It is a great pleasure to write this editorial, having taken over from Roger Butlin, who has done such an outstanding job for Heredity over the last 4 years. As a conservation geneticist first based at the Institute of Zoology (London) and latterly at the Cardiff University, my research, along with many in the field, has evolved over the last 20 years with the rapid developments both in molecular technologies of ever-increasing precision and with changes in theoretical and statistical population genetics that have been just as profound. It is no great insight to observe that genetics as a science is currently undergoing a step change due to the virtual elimination of limits on sequencing capacity and developments in bioinformatics that allow us to handle and analyse enormous data sets. The pages of Heredity over the last few years certainly reflect these changes and I expect this transformation to accelerate in the near future.

I feel privileged to follow Roger and the many outstanding geneticists who went before him in taking the helm of this important journal, which has been publishing innovative research in the field of genetics since the late 1940s. As a Genetics Society journal, Heredity provides a forum for a wide variety of research in the field, marking it out from many others, especially in these times when the global proliferation of publications has driven increasing niche specialism in new titles. Heredity, therefore, fulfills a special role by giving opportunities to potentially important studies that may nevertheless not fit easily into the remit of other top 50 journals in the field. This plurality reflects the scope of the Genetics Society and could be regarded as one of Heredity’s ‘unique selling points’ compared with other journals. This diversity is therefore, in my opinion, to be celebrated, and has already led me, during the short time I have been in my role, to read and enjoy a wide diversity of papers in areas of genetic that are unfamiliar to me: a real perk of the job!

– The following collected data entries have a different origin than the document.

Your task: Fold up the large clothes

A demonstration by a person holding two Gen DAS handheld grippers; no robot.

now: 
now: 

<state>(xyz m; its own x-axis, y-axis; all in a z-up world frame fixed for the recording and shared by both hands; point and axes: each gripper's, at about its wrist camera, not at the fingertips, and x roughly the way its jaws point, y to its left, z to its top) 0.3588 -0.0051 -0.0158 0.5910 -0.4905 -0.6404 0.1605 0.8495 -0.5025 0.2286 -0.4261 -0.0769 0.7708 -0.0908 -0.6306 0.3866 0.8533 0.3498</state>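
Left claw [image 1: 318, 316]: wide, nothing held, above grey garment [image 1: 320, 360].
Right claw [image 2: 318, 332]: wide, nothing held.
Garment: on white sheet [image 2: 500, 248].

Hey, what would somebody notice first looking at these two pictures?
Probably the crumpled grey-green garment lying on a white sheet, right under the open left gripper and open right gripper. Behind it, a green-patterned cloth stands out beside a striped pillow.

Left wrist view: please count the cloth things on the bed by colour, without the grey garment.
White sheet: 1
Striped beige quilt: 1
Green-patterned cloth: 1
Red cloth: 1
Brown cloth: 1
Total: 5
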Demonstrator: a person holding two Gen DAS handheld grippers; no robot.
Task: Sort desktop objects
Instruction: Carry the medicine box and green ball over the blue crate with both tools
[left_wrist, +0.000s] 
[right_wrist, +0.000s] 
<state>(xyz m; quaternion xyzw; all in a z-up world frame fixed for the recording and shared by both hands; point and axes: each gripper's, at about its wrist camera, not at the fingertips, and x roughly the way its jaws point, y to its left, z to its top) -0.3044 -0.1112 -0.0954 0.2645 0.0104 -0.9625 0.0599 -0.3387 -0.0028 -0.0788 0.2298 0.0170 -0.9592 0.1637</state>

The aim of all at Heredity is to build on the excellent last 4 years under Roger’s guidance—a period that has seen the journal’s impact factor steadily increase to its 2011 value of 4.597, ranking of 27th in the Genetics and Heredity Journal Citation Reports list. The quality of papers routinely received by the journal is now extremely high and initiatives such as mandatory data archiving in DRYAD, the popular Heredity podcast, which will now increase in frequency to monthly, clearly mark the journal’s progress into the front rank of general genetics journals. Special issues will continue to be a major feature of the journal, with upcoming issues in ‘Polyploidy, hybridisation and speciation’ and in ‘Quantitative genetics’ coming soon. Oscar Gaggiotti, our Reviews editor, welcomes suggestions for review topics, and our intention is to be as flexible as possible in terms of the types of review we select—including perspectives for nascent areas of research where there may not yet be a large body of literature. Our goal is to progress the journal even further in the coming 3 years, and I would welcome any comments and suggestions on how to improve the journal and better serve the global community of geneticists who have a wide and general interest in the field.